EXERCISE DIRECTIONS →
Your task is to restate word for word the lines of the listing below that start at the one containing "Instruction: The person" and run to the end; please add nothing.

╭──

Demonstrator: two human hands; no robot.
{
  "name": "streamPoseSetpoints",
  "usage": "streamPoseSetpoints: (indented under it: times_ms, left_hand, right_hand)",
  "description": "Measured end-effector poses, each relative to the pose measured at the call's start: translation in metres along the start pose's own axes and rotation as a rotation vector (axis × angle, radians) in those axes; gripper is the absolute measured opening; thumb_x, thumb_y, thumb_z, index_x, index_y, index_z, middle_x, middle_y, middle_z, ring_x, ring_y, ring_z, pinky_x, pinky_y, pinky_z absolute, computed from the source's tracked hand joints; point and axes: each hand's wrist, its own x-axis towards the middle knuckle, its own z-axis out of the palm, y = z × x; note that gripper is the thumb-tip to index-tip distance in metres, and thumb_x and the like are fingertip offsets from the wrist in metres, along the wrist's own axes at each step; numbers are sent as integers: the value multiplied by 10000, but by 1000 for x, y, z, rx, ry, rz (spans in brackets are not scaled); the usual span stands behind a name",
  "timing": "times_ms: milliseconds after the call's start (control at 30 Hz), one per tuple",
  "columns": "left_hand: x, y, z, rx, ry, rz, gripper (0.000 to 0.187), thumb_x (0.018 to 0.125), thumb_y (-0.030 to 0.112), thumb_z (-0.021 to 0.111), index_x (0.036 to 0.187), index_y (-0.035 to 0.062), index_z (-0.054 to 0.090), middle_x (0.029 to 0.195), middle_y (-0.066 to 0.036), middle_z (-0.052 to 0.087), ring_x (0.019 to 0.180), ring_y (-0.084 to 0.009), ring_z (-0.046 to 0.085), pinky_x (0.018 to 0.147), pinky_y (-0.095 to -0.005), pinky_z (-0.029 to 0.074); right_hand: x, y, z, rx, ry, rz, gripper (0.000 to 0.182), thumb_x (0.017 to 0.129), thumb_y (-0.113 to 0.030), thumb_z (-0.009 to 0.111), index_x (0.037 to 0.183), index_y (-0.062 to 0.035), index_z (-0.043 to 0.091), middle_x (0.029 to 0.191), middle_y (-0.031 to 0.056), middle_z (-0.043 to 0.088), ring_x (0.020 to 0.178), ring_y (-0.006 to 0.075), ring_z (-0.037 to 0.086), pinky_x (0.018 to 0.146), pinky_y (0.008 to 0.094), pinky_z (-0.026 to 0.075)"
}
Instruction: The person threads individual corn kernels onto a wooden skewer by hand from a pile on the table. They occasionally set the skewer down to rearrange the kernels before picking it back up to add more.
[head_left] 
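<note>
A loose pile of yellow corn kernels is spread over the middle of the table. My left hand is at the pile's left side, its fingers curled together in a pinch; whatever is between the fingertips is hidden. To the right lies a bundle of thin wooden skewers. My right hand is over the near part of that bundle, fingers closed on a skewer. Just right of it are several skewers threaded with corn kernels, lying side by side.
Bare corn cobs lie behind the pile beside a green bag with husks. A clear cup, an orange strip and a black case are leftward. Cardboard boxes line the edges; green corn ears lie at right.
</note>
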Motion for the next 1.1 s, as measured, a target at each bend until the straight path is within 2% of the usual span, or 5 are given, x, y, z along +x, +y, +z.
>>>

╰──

EXERCISE RESPONSE →
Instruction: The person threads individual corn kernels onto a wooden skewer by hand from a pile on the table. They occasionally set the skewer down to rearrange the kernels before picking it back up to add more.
[head_left] 
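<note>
A loose pile of yellow corn kernels is spread over the middle of the table. My left hand is at the pile's left side, its fingers curled together in a pinch; whatever is between the fingertips is hidden. To the right lies a bundle of thin wooden skewers. My right hand is over the near part of that bundle, fingers closed on a skewer. Just right of it are several skewers threaded with corn kernels, lying side by side.
Bare corn cobs lie behind the pile beside a green bag with husks. A clear cup, an orange strip and a black case are leftward. Cardboard boxes line the edges; green corn ears lie at right.
</note>
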Motion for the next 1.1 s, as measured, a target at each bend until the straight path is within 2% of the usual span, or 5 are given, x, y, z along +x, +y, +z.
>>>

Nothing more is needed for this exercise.